Configuring query body for Elasticsearch
Use a query body for complex queries where you need to combine multiple search criteria. The query clause helps decide whether a document matches a search to return more precise results.
The integration with Elasticsearch uses keyword search, but you can configure the query body as an advanced Elasticsearch setting in your agents to enable more advanced search techniques, such as:
Semantic search with ELSER.
k-nearest neighbor (kNN) dense vector search.
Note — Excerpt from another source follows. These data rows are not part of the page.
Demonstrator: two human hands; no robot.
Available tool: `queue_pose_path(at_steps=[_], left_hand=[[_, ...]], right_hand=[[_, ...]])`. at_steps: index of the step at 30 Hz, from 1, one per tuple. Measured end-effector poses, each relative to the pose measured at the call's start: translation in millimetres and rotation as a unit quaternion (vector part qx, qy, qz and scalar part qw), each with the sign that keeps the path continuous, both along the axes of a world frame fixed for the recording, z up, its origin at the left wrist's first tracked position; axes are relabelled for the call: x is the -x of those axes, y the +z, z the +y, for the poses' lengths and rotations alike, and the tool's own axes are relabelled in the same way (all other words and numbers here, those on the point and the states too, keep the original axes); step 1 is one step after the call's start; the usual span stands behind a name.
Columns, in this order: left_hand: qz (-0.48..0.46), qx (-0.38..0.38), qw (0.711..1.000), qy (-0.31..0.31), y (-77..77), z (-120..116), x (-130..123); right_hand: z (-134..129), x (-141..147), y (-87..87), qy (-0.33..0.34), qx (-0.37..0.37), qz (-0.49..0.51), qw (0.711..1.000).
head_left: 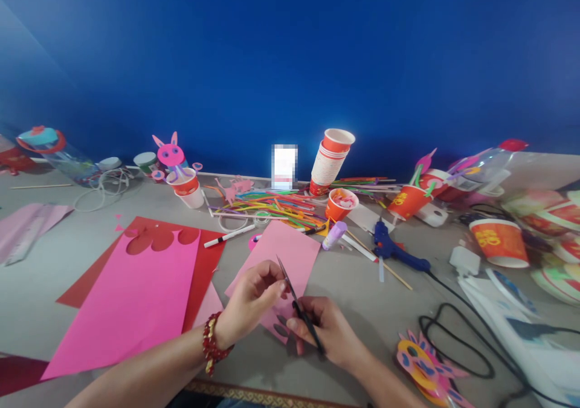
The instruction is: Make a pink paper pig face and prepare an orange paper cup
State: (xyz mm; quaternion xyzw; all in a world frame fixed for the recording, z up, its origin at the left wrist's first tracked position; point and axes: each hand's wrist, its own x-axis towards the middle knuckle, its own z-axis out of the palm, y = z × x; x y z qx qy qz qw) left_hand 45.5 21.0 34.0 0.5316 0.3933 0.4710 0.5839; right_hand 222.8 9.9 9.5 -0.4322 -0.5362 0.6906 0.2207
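Observation:
Dark-handled scissors (310, 328) are gripped in my right hand (333, 334), their slim blades pointing up and away. My left hand (254, 296), with a red bead bracelet at the wrist, is closed in a pinch beside the blades. What its fingertips hold, if anything, is too small to make out. Beneath both hands lies a light pink sheet (290, 248), with dark oval shapes (281, 329) near its lower edge. To the left, a bright pink sheet (131, 299) with round cutouts along its top rests on a red sheet (93, 275).
Behind the hands spread many coloured pipe cleaners (290, 205), a tilted stack of paper cups (328, 163) and a cup of scraps (342, 204). A purple glue stick (334, 236) and a blue glue gun (394, 248) with a looping black cord (453, 308) lie right.

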Motion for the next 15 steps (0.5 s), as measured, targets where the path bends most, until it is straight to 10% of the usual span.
queue_pose_path(at_steps=[15], left_hand=[[0.179, 0.049, 0.977, -0.101, -5.8, -7.0, -2.0]], right_hand=[[3.5, -4.4, 8.0, -0.128, -0.153, 0.002, 0.980]])
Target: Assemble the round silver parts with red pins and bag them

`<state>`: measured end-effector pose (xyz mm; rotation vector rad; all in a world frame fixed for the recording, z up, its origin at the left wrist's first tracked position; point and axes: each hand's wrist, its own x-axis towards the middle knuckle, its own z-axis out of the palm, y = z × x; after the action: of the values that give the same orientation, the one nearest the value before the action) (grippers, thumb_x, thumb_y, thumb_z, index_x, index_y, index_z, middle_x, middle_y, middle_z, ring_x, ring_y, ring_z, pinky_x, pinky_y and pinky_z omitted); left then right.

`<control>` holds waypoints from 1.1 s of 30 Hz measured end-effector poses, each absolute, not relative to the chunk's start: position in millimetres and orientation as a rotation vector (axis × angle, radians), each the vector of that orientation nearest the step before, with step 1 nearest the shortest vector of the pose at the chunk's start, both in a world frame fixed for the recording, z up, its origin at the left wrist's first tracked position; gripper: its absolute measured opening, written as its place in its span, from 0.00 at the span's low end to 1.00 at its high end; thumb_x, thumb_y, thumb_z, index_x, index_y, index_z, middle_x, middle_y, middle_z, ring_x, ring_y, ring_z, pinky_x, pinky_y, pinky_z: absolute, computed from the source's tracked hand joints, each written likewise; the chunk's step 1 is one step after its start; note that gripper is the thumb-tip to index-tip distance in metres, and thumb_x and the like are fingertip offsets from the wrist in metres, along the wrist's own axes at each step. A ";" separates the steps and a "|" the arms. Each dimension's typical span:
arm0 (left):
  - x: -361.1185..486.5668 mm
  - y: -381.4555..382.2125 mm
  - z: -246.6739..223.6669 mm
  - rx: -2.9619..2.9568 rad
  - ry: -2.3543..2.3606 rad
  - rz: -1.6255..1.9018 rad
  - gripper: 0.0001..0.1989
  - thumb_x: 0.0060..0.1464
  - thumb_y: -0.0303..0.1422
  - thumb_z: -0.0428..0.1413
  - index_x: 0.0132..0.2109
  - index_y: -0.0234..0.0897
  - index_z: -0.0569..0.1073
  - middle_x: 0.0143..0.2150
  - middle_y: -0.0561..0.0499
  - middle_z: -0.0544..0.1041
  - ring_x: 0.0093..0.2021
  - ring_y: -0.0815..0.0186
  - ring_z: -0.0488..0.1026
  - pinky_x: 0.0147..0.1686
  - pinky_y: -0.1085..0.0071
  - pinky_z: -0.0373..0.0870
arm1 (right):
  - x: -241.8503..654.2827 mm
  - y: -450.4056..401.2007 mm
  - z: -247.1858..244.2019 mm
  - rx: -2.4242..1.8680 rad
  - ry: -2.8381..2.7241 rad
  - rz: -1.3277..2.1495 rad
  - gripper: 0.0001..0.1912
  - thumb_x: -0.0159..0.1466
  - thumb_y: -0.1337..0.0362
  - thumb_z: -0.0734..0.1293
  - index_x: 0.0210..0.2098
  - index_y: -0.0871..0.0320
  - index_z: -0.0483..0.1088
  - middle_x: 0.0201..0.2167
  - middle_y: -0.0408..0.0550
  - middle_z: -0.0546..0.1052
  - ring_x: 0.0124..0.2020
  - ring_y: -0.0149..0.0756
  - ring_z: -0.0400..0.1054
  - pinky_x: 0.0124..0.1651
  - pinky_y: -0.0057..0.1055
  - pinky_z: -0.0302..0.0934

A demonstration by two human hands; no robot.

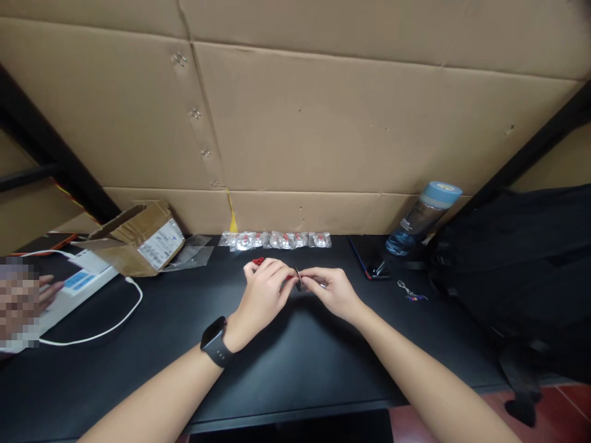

Nested query to search nested documents.
Hybrid search.
Search on a semantic text field.
Semantic search with ELSER
Use semantic search with ELSER to enhance search accuracy and relevance by understanding the context and intent behind user queries. For more information, see Semantic search with ELSER in Elasticsearch documentation.
The following code snippet shows an example of semantic search with ELSER. The example uses a Boolean query for matching documents that match boolean combinations of other queries.
{
"query": {
"bool": {
"should": [
{
"text_expansion": {
"ml.tokens": {
"model_id": ".elser_model_2_linux-x86_64",
"model_text": "$QUERY"
}
}
}
],
"filter": "$FILTER"
}
}
}
Where:
ml.tokens
It refers to the field that stores the ELSER tokens. You might need to update it if you use a different field in your index. If the ELSER tokens are not available, you can also use the field that contains the raw text, but the search quality might degrade.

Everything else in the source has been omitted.